Hasil pemodelan soal Covid-19 

Sebuah model yang dikembangkan oleh Alexandra Hogan di Imperial College London dan rekan-rekannya menunjukkan bahwa jika ingin mencapai herd immunity, setidaknya 55 persen populasi di suatu wilayah harus mendapat vaksin yang punya efektivitas 90 persen. 
Namun, itu tetap harus menerapkan protokol menjaga jarak, memakai masker, dan banyak orang bekerja dari rumah. Sementara, jika ingin protokol jaga jarak ditiadakan, vaksin yang sama harus mencakup 67 persen populasi. 

Jika efektivitas vaksin yang dipakai kurang dari 90 persen dalam mencegah penularan virus, atau jika ada varian virus baru, persentase cakupan vaksinasi harus lebih besar lagi. 

Hasil studi preprint atau pracetak dari penelitian laboratorium menunjukkan bahwa antibodi penawar dalam darah orang yang telah terjangkit Covid-19 kurang mampu mengenali varian virus yang pertama kali diidentifikasi di Afrika Selatan (disebut 501Y.V2) dibandingkan varian yang beredar lebih awal dalam pandemi.

Lebih dari 70 persen peneliti yang disurvei oleh Nature percaya bahwa kemampuan untuk beradaptasi dan menghindari pertahanan kekebalan akan mendorong sirkulasi SARS-CoV-2 yang berkelanjutan. 
Akibatnya, vaksin yang diperbarui mungkin perlu dikembangkan dan diberikan, mungkin setiap tahun seperti vaksin flu. Dampak SARS-CoV-2 di masa depan juga akan bergantung pada seberapa baik virus itu berkembang dalam populasi hewan liar. 
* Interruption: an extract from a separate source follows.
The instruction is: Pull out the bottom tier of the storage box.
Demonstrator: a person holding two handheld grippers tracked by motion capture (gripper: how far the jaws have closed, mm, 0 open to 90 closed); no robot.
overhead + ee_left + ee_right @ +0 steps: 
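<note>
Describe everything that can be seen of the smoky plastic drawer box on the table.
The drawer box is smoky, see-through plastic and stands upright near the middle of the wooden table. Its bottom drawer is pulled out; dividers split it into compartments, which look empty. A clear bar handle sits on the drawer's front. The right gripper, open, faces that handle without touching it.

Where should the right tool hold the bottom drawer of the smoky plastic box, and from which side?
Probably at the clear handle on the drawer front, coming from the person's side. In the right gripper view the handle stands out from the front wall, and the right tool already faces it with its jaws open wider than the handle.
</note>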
Beberapa penyakit yang telah dikendalikan, termasuk demam kuning, Ebola, dan virus chikungunya, bertahan karena penampungan hewan. SARS-CoV-2 mungkin berasal dari kelelawar dan dapat dengan mudah menginfeksi banyak hewan, termasuk kucing, kelinci, dan hamster, dan sangat menular di cerpelai.